North drew his blade. "Don't try to play hero, Petrovsky. Just drop your gun and the Illusive Man will make you see like he did for the rest of us. Lawson gets a quick, painless death, and it's all over. Or you try to fight me while protecting a cripple and you die horribly, then I reenact the death of a thousand cuts on Lawson. Your choice."
Miranda bit back a curse. She wasn't afraid, but to have it end like this, leaning against Oleg like an invalid while trying not to pass out from the pain?

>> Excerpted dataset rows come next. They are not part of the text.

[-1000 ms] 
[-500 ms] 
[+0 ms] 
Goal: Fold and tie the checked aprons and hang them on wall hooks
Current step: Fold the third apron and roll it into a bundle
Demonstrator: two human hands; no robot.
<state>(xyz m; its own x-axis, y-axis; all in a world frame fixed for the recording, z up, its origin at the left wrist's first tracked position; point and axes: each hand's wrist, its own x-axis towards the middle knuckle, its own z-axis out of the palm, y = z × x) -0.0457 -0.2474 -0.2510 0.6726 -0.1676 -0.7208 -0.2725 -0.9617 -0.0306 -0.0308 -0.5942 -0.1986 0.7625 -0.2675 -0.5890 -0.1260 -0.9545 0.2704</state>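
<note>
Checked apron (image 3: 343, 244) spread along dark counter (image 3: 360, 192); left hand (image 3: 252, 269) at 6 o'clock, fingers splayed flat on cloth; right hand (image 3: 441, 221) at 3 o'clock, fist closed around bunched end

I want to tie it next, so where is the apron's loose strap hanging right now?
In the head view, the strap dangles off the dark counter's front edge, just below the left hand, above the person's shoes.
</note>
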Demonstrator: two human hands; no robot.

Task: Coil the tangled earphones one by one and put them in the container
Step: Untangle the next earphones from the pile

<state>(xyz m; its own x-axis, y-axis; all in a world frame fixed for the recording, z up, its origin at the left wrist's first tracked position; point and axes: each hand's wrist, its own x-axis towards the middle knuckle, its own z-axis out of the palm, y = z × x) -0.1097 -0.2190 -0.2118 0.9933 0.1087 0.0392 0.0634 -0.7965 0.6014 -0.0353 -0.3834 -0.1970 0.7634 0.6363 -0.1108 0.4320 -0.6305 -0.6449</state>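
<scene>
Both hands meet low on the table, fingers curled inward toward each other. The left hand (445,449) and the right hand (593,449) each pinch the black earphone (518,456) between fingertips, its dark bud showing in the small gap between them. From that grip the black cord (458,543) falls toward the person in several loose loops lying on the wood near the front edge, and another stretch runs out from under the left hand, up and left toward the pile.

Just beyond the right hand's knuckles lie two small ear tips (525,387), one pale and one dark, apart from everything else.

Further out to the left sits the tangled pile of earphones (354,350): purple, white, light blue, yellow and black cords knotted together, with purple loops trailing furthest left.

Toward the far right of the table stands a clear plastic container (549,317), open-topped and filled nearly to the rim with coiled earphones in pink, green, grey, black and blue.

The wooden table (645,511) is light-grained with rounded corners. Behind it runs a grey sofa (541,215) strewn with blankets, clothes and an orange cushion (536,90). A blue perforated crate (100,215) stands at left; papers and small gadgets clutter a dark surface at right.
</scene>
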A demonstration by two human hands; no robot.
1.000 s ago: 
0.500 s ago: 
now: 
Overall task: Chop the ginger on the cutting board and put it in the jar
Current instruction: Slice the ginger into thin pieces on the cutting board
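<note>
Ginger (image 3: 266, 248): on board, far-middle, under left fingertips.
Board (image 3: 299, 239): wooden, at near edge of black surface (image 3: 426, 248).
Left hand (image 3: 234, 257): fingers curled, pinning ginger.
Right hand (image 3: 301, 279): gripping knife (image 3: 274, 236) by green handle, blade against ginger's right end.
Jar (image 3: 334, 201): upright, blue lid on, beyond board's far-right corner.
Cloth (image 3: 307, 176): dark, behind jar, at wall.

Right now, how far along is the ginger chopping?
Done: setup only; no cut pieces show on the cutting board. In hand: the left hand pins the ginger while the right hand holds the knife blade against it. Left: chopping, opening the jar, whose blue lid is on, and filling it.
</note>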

It was too much. They were so close to victory. Oleg could have reached the filter with a halfway decent dive. Of all the— Wait a moment. Miranda bit back a smile. "Do as he says, Oleg," she said as she threw her gun to the ground. Please.
Surprise flickered across his face, but Oleg did as she asked. She could see the anxiety in his eyes, the hope that whatever plan she had would pay off.
Miranda abandoned any attempt to keep the pain out of her voice. The truth would be most effective. "Please, love, help me with the amp. I don't trust myself to do it."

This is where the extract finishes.